> [Try it]:
Word for word, copy out the data below, omitting pictures.

> [Source data]:
......

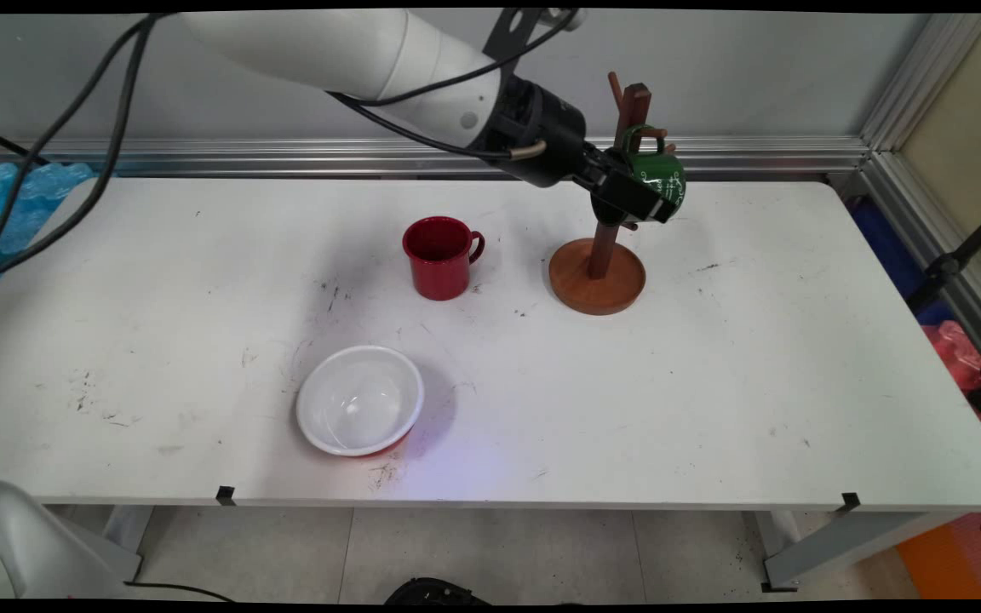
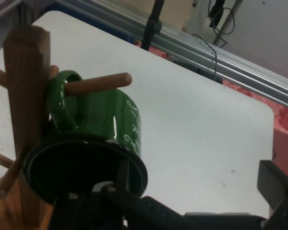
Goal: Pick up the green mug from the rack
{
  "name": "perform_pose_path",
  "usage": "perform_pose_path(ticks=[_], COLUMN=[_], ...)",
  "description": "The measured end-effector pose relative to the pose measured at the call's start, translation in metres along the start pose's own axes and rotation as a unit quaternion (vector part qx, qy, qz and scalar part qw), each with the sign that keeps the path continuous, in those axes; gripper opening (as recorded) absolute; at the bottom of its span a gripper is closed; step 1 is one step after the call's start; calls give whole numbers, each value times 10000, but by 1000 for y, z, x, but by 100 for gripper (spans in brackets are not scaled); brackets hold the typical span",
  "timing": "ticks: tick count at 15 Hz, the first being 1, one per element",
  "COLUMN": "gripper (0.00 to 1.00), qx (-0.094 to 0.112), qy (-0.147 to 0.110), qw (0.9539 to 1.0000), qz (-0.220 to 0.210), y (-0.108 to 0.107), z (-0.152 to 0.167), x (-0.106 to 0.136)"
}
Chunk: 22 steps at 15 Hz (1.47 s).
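Main view: we are seeing the gripper up at the wooden mug tree, at the far right-centre of the bench. It is gripping the green mug by the rim. In the hand view one finger sits inside the mug's dark mouth and the rest of the linkage runs outside the wall, so we are reading the gripper as closed on the rim, narrow gap only.

Progress, as a judgement: the mug's handle is looped over a peg of the tree, so the mug is on the peg while the gripper is holding it. Nothing is showing a release yet. We cannot tell whether the peg is carrying the weight.

Materials and shapes:
- Green mug: glossy enamel look, white pattern on the side, dark interior, loop handle, tilted mouth-down toward the hand.
- Mug tree: brown wood, square post, round dowel pegs angled out, round dished base.
- Red mug: glossy, upright, handle to its right, standing left of the tree base, apart from it.
- White bowl: shiny, round, a red outside showing at the lower edge, sitting near the front.
- Bench: white, matte, scuffed with dark marks.
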Motion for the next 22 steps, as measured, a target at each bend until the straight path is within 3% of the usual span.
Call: perform_pose_path(ticks=[17,18,22], gripper=[100,0,0], qx=[169,174,204], qy=[95,107,132], qw=[9982,9981,9977], qz=[-566,-585,-629], y=[-5,-5,-8], z=[40,41,43], x=[1,1,1])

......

> [Exercise output]:
Goal: Pick up the green mug from the rack
{
  "name": "perform_pose_path",
  "usage": "perform_pose_path(ticks=[_], COLUMN=[_], ...)",
  "description": "The measured end-effector pose relative to the pose measured at the call's start, translation in metres along the start pose's own axes and rotation as a unit quaternion (vector part qx, qy, qz and scalar part qw), each with the sign that keeps the path continuous, in those axes; gripper opening (as recorded) absolute; at the bottom of its span a gripper is closed; step 1 is one step after the call's start; calls give whole numbers, each value times 10000, but by 1000 for y, z, x, but by 100 for gripper (spans in brackets are not scaled); brackets hold the typical span",
  "timing": "ticks: tick count at 15 Hz, the first being 1, one per element",
  "COLUMN": "gripper (0.00 to 1.00), qx (-0.094 to 0.112), qy (-0.147 to 0.110), qw (0.9539 to 1.0000), qz (-0.220 to 0.210), y (-0.108 to 0.107), z (-0.152 to 0.167), x (-0.106 to 0.136)"
}
Chunk: 22 steps at 15 Hz (1.47 s).
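Main view: we are seeing the gripper up at the wooden mug tree, at the far right-centre of the bench. It is gripping the green mug by the rim. In the hand view one finger sits inside the mug's dark mouth and the rest of the linkage runs outside the wall, so we are reading the gripper as closed on the rim, narrow gap only.

Progress, as a judgement: the mug's handle is looped over a peg of the tree, so the mug is on the peg while the gripper is holding it. Nothing is showing a release yet. We cannot tell whether the peg is carrying the weight.

Materials and shapes:
- Green mug: glossy enamel look, white pattern on the side, dark interior, loop handle, tilted mouth-down toward the hand.
- Mug tree: brown wood, square post, round dowel pegs angled out, round dished base.
- Red mug: glossy, upright, handle to its right, standing left of the tree base, apart from it.
- White bowl: shiny, round, a red outside showing at the lower edge, sitting near the front.
- Bench: white, matte, scuffed with dark marks.
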Motion for the next 22 steps, as measured, a target at each bend until the straight path is within 3% of the usual span.
Call: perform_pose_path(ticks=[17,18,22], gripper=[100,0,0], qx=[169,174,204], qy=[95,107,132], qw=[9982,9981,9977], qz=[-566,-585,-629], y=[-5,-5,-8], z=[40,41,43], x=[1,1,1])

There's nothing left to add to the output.